*** Begin section ***

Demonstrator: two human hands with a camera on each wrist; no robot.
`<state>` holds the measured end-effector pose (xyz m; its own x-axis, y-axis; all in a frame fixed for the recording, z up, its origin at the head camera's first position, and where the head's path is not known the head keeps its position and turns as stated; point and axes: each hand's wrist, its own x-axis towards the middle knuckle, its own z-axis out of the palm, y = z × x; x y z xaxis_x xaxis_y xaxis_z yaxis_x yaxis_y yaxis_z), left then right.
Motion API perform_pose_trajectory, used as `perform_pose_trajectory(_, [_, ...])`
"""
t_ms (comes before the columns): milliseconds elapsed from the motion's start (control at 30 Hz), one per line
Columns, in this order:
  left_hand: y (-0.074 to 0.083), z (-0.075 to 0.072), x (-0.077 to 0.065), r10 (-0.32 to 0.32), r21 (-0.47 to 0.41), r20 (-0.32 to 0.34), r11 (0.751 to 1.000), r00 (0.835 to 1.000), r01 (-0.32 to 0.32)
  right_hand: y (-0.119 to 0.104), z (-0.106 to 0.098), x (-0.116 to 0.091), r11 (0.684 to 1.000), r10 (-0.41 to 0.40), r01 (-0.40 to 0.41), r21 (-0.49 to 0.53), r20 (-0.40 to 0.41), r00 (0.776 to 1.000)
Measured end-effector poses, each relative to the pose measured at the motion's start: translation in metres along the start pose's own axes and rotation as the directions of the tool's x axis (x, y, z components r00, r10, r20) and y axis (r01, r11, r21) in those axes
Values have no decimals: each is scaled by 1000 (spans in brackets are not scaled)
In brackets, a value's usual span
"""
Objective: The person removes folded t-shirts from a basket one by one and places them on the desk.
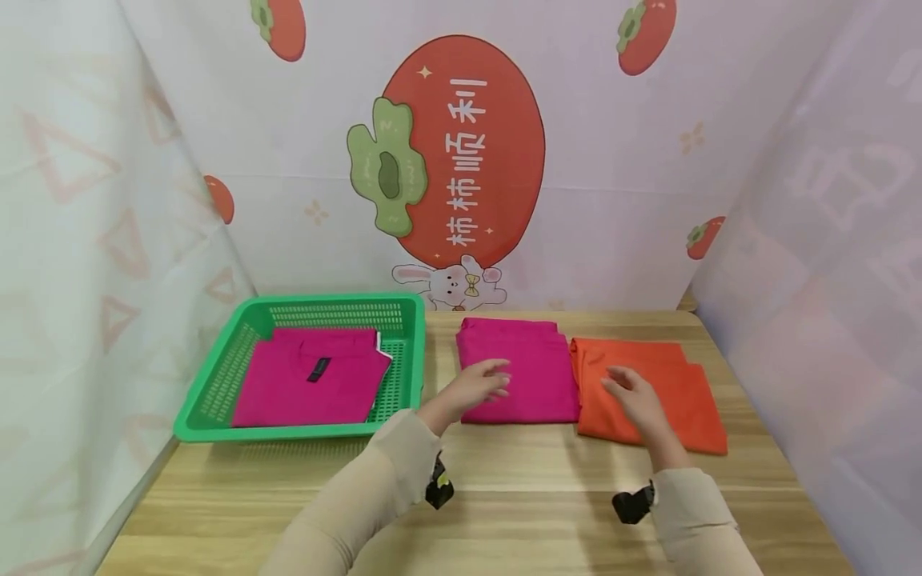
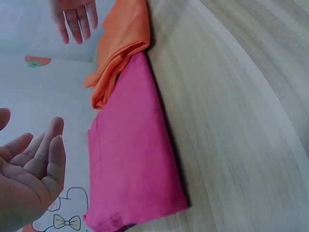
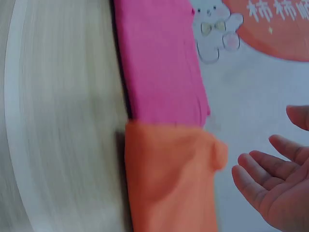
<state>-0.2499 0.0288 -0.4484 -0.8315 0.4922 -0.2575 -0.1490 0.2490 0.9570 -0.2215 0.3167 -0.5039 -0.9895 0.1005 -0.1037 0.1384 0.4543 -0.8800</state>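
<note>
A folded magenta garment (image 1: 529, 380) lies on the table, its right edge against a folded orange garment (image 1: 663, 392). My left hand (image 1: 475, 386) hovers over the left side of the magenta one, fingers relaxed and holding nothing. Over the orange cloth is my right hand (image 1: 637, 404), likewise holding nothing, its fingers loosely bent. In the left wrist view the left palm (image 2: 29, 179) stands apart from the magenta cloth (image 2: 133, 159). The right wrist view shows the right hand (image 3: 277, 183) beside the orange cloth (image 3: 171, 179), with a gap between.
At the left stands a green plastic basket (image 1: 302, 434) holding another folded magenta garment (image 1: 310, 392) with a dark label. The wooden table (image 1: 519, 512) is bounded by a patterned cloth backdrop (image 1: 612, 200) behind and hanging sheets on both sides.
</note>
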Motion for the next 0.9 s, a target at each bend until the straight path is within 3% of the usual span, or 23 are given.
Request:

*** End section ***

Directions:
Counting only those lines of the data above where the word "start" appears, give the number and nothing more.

Answer space:
2